* _TASK_: Among the entries below, how many lines contain the string "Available"? Only the number, please.
====== SOURCE DATA
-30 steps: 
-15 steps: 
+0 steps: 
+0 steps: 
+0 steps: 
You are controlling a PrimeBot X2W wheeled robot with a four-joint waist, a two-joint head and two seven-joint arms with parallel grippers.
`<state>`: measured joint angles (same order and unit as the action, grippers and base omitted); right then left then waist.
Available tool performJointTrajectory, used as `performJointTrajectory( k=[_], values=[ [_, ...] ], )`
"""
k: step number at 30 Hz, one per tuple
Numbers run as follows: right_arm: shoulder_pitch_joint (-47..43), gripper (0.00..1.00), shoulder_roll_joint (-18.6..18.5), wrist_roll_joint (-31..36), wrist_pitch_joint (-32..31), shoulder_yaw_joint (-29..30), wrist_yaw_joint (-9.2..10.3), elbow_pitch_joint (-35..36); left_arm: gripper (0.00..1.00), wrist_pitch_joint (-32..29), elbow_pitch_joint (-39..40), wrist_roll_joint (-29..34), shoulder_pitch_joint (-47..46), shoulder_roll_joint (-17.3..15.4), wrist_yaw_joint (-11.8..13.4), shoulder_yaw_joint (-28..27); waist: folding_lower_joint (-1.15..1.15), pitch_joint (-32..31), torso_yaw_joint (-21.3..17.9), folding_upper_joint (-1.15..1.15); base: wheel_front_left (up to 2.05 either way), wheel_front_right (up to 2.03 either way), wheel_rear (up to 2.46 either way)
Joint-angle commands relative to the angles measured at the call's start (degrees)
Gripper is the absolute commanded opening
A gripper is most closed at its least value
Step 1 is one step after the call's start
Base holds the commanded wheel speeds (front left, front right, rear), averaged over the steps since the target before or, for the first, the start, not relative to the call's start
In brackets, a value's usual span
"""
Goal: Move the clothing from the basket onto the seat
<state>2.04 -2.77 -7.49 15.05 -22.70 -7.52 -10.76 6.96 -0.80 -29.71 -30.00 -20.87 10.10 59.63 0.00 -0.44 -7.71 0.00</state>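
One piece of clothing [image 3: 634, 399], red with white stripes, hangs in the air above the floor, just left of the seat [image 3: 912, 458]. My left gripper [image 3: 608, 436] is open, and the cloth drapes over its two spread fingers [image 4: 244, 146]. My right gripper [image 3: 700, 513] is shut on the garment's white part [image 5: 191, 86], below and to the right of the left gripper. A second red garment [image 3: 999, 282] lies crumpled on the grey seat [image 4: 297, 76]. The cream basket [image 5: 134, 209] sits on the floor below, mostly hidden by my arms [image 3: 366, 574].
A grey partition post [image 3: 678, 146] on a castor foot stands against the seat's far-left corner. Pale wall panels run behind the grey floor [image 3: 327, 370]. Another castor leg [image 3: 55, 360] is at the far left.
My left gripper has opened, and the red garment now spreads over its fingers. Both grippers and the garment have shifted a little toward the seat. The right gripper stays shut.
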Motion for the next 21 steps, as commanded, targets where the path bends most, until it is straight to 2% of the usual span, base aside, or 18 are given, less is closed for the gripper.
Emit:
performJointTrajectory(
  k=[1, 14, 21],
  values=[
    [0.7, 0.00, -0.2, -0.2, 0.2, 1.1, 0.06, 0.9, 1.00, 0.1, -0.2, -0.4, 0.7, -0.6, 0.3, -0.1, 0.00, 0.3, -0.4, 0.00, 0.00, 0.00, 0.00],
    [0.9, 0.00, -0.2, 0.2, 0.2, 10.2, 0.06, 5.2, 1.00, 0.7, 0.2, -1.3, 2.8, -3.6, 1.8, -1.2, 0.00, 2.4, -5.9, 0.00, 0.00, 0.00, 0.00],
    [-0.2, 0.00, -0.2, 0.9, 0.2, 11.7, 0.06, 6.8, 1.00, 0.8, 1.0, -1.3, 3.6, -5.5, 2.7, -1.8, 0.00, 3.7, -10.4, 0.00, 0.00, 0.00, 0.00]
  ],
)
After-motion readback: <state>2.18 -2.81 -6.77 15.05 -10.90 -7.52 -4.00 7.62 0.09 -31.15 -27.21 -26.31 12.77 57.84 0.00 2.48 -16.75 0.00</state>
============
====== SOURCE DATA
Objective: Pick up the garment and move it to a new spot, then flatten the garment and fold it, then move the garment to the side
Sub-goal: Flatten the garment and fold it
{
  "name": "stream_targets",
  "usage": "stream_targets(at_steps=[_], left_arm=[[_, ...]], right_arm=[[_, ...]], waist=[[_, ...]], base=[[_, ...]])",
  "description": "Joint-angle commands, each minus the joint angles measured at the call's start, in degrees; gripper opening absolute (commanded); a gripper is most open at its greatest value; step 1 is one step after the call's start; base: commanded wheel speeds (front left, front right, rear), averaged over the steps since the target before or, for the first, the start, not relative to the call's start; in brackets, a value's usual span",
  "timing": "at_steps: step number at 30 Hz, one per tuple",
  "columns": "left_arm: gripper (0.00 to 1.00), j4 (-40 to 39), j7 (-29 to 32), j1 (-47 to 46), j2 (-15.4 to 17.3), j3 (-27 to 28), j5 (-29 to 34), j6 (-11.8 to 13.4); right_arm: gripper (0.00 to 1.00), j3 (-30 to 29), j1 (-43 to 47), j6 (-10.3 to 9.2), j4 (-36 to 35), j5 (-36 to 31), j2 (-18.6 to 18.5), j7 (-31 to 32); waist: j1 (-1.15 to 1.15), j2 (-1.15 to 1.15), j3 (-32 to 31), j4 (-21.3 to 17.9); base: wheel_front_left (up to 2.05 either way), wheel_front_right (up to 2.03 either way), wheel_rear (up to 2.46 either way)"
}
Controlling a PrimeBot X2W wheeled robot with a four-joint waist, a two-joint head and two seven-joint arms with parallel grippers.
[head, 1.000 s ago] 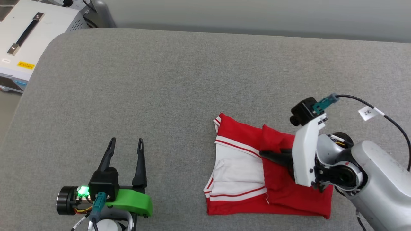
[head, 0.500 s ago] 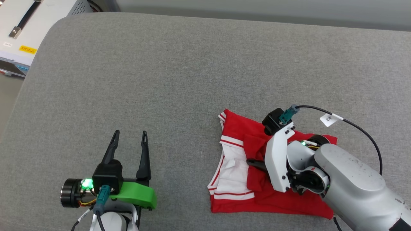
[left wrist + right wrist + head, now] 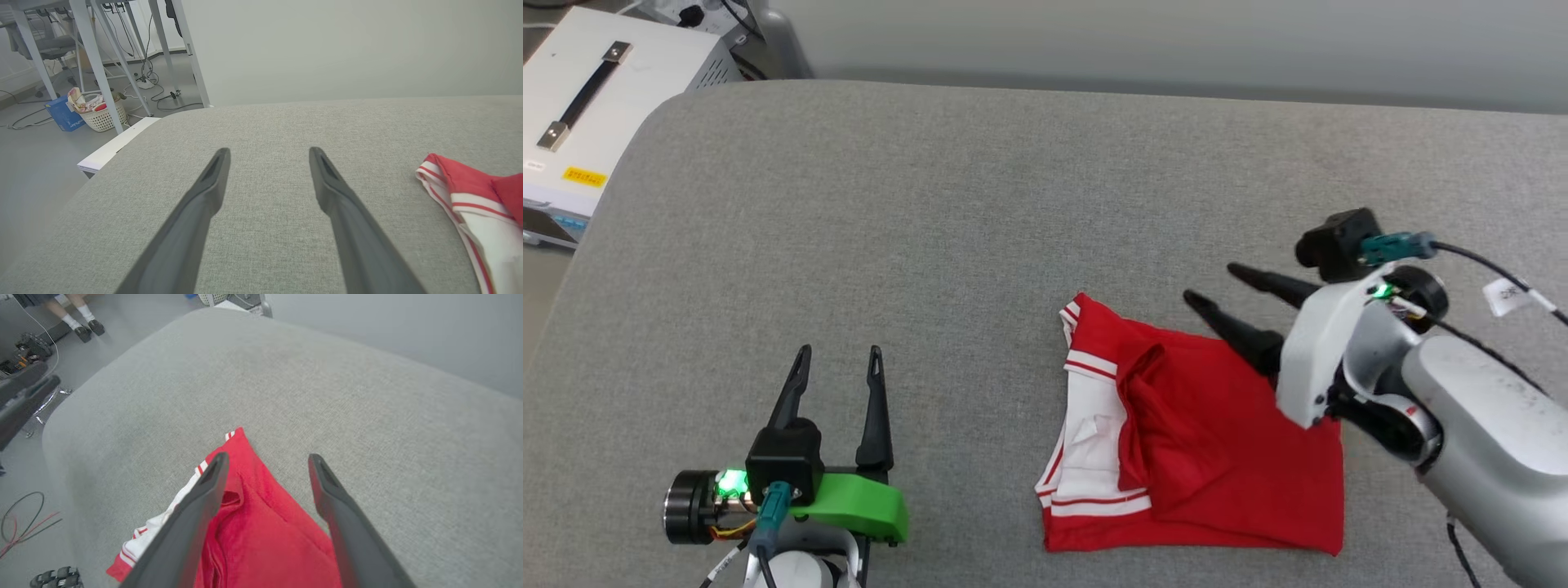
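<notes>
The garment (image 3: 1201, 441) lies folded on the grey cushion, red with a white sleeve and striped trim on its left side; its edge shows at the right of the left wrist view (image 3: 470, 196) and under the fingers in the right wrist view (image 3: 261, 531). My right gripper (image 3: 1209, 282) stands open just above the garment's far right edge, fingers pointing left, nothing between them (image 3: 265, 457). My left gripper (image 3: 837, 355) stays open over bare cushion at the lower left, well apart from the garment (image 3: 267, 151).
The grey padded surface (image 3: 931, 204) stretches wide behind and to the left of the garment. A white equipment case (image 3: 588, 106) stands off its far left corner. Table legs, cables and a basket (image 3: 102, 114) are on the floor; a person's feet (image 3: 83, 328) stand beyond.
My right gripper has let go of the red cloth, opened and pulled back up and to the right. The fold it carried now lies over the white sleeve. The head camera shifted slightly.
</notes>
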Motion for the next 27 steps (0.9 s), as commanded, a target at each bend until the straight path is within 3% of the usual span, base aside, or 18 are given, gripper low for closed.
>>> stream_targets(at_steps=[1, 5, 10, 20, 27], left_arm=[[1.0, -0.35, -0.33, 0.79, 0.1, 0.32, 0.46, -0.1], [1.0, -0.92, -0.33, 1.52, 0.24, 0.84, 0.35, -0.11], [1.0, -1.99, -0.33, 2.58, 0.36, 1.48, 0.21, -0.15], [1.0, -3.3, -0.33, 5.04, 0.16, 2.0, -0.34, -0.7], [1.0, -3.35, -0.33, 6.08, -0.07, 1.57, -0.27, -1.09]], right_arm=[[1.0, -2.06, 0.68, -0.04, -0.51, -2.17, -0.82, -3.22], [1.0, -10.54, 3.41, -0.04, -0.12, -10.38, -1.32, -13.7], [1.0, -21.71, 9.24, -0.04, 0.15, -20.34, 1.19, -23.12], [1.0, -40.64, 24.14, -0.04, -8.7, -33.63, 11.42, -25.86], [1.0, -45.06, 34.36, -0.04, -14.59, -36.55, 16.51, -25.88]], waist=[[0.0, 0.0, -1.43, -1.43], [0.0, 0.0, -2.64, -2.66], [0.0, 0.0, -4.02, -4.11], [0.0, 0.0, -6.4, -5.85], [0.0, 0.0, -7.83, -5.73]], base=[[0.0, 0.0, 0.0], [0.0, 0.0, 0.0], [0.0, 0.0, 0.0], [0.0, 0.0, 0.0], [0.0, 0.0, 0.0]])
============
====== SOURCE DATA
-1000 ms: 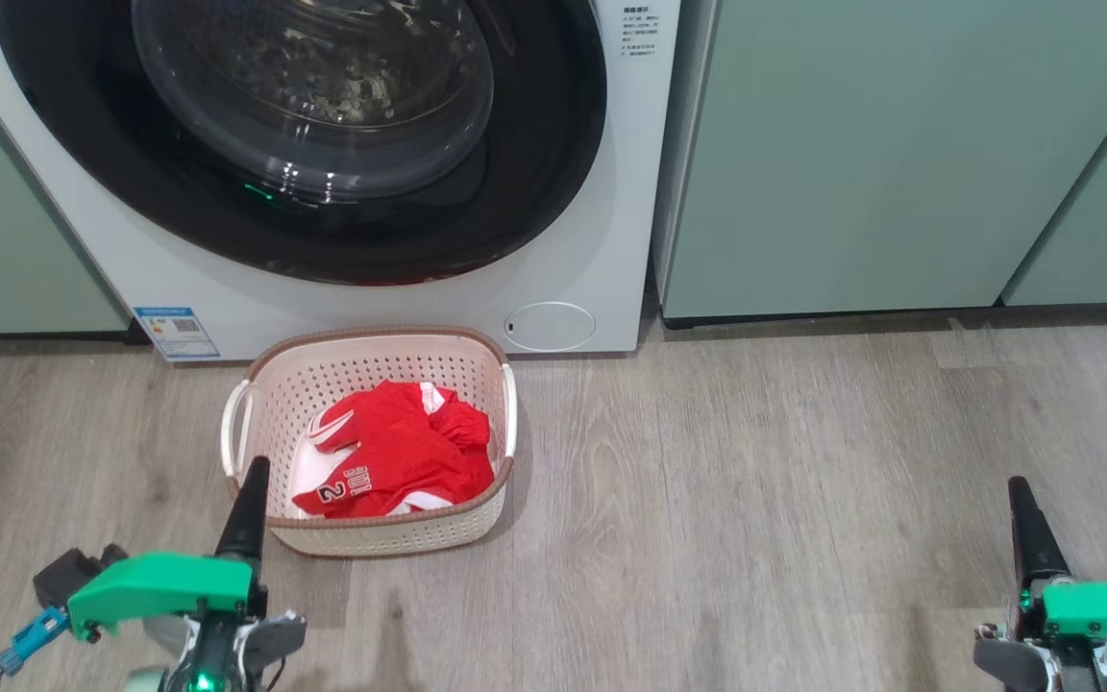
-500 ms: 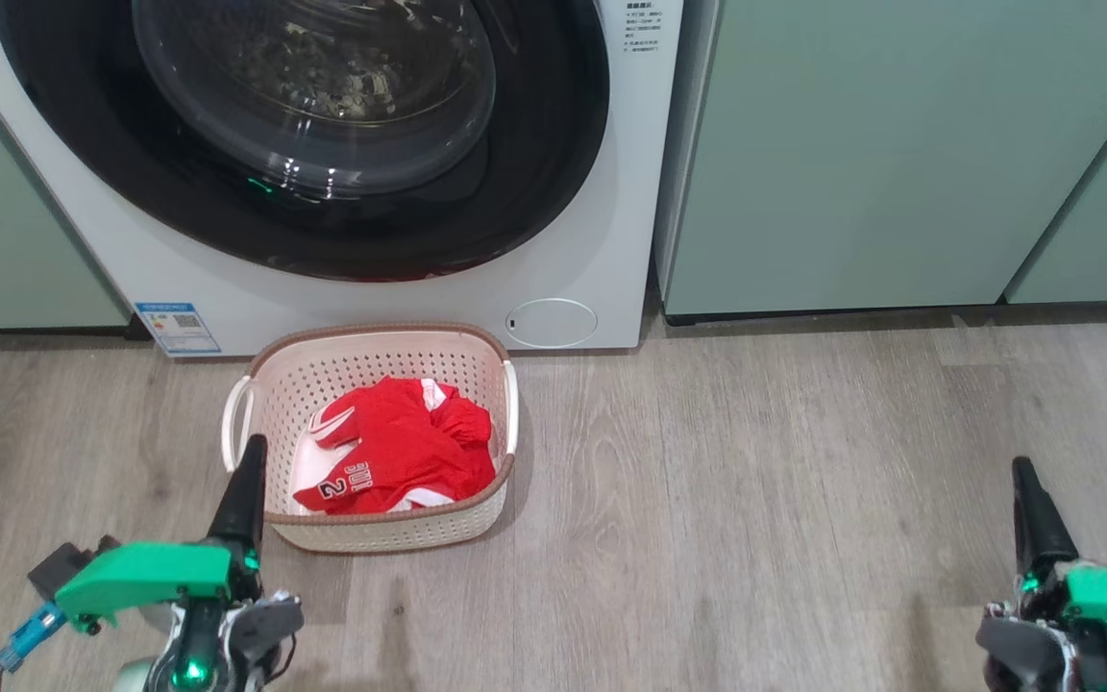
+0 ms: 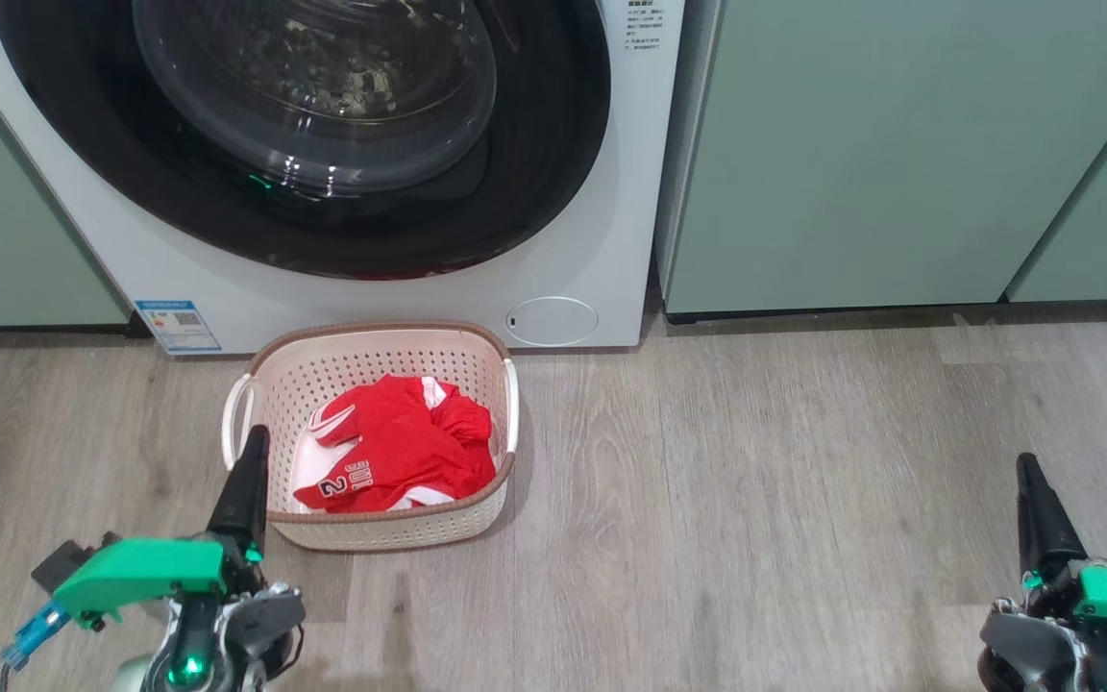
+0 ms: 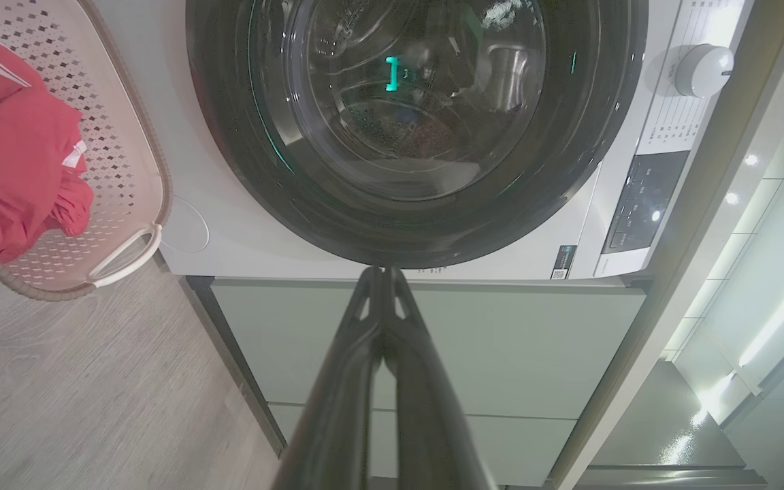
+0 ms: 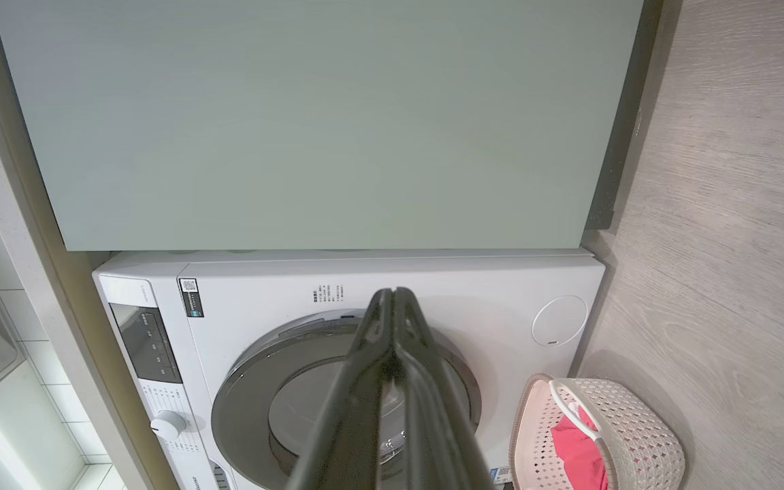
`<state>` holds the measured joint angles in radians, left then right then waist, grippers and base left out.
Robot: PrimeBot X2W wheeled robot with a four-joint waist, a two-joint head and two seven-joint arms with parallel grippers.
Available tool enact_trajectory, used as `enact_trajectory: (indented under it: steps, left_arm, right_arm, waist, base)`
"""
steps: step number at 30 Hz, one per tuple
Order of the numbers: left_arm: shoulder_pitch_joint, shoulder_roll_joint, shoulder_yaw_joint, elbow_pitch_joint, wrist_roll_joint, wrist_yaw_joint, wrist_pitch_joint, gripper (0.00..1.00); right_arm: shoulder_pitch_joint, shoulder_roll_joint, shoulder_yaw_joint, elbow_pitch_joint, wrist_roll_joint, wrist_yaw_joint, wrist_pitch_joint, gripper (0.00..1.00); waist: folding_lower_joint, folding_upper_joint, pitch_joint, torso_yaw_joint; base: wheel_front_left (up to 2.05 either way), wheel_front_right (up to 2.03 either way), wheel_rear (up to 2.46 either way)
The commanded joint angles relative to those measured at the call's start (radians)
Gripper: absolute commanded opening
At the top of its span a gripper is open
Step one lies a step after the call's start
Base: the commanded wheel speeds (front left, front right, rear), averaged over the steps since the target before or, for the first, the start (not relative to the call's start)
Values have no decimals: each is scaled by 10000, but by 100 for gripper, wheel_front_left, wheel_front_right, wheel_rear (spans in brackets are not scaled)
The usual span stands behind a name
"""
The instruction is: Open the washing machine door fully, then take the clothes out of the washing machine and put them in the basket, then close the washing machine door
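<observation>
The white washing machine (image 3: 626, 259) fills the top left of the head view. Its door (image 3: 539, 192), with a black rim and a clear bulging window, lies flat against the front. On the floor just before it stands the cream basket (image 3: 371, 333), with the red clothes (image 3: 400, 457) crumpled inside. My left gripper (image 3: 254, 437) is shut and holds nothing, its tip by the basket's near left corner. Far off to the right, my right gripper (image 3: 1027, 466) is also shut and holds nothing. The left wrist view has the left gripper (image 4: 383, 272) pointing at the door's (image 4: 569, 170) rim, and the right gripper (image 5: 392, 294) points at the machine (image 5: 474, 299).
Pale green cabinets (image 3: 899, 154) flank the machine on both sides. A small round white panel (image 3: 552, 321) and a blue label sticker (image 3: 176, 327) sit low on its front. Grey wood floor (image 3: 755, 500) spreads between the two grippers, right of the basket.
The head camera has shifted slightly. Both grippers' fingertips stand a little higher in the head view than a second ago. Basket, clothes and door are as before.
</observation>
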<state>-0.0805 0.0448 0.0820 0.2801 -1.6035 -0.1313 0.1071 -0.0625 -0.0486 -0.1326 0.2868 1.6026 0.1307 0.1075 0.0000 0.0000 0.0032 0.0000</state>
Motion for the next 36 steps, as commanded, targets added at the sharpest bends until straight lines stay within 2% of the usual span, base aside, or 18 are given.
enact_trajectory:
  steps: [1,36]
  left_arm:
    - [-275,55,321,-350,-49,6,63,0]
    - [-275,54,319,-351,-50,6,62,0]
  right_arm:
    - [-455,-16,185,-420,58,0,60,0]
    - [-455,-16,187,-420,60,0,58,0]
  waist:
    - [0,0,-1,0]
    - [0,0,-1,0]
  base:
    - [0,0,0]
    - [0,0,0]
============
* _WORKED SOLUTION_: 2